For each storage controller, inspect volumes and drives:

storage="/redfish/v1/Systems/1/Storage/<controller-id>"

curl -sk -u "${BMC_USER}:${pass}" "https://${host}${storage}" \
  | jq -r '
      "Name=" + (.Name // ""),
      "Drives=" + ((.Drives // []) | map(."@odata.id") | join(",")),
      "Volumes=" + (.Volumes."@odata.id" // "")
    '

Recorded Result

The recorded spoke-dc-v7 validation passed FIPS but blocked ODF disk use:

Server	OS-visible storage	Redfish backing state	ODF readiness
Gold-1	one 4.8 TB `MR408i-o Gen11` device	three enabled 2.4 TB HDDs behind RAID5, five standby-offline HDDs	blocked
Gold-2	one 4.8 TB `MR408i-o Gen11` device	three enabled 2.4 TB HDDs behind RAID5, five standby-offline HDDs	blocked
GPU-1	one 4.8 TB `MR408i-o Gen11` device	three enabled 2.4 TB HDDs behind RAID5, five absent bays	blocked

The NVMe boot volume on each physical worker is correct for the OS, but the 4.8 TB /dev/sda device is a RAID5 logical volume. Do not point LSO or ODF at that device as if it were a raw OSD disk.

ODF Gate

Before ODF, make an explicit storage decision:

reconfigure the MR408i-o Gen11 controller for HBA/JBOD/raw disk presentation, then revalidate the inventory; or
accept a controller logical-volume design only with an explicit ADR and ODF supportability decision.

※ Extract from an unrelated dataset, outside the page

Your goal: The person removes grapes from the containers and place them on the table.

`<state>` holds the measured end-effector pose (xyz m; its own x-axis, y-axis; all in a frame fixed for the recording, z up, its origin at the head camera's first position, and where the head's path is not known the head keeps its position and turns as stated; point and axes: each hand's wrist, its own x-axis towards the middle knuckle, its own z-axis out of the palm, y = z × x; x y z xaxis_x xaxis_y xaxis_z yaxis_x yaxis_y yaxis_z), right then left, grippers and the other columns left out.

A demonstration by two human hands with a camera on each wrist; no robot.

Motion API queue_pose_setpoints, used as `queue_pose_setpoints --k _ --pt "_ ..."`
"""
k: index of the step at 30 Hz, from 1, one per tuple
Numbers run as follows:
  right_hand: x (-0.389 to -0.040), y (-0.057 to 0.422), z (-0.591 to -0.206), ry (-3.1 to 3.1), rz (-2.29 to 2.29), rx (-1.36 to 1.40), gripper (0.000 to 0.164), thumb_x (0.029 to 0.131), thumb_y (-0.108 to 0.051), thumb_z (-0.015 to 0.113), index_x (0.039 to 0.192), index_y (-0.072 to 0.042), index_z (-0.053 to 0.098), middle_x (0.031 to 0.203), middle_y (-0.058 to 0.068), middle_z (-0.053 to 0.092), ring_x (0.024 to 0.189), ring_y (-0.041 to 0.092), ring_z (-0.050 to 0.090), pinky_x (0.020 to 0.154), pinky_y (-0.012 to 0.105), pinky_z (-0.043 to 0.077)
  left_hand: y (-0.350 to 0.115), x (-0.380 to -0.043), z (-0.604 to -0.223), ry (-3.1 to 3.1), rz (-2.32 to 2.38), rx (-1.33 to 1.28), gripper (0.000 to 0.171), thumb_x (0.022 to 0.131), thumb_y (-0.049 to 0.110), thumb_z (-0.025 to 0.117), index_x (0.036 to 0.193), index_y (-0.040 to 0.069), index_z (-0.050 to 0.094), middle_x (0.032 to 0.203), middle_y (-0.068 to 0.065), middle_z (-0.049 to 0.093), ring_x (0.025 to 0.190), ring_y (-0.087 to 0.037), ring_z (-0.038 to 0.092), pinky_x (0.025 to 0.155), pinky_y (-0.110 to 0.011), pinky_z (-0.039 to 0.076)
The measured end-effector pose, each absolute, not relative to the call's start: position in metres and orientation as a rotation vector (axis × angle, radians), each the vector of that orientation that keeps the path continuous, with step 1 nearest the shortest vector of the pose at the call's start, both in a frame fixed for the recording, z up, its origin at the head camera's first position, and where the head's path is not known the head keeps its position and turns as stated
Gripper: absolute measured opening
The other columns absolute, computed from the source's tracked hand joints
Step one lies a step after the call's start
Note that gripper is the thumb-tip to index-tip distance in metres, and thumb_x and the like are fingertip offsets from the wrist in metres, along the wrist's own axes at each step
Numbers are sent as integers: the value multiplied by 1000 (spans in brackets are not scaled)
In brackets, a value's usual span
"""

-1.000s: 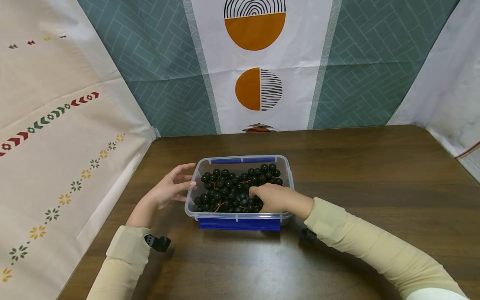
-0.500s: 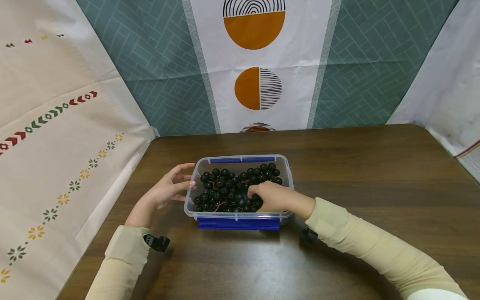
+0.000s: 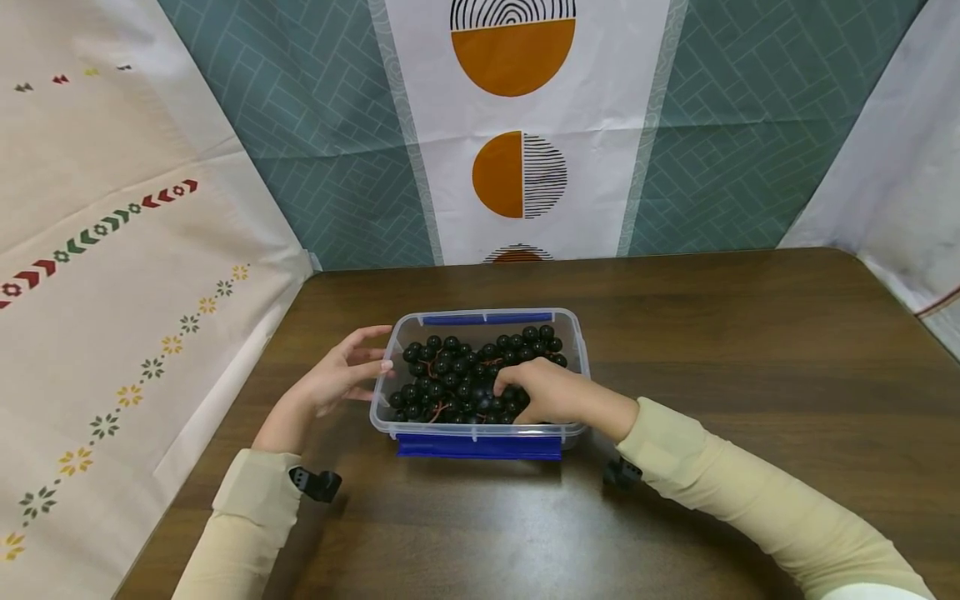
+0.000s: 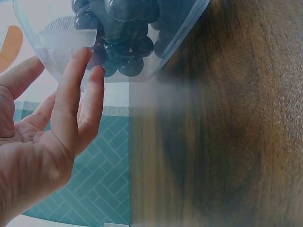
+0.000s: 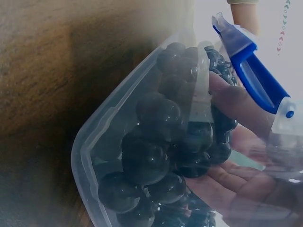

The recorded deployment resolved this in the next chapter by creating one RAID0 logical volume per intended data disk. That gives RHCOS three separate 2.4 TB devices per physical worker while leaving the NVMe boot controller untouched.

Cleanup

Remove the temporary kubeconfig after validation.

rm -f "$tmp"
unset KUBECONFIG

Completion State

For the recorded spoke-dc-v7 validation:

issue: OP-GF-SPOKEDCV7-8;
FIPS: passed on all six nodes;
ODF disk readiness: blocked pending controller/raw-disk decision;
validation report: reports/spoke-dc-v7-fips-disk-inventory-20260516-153000.md.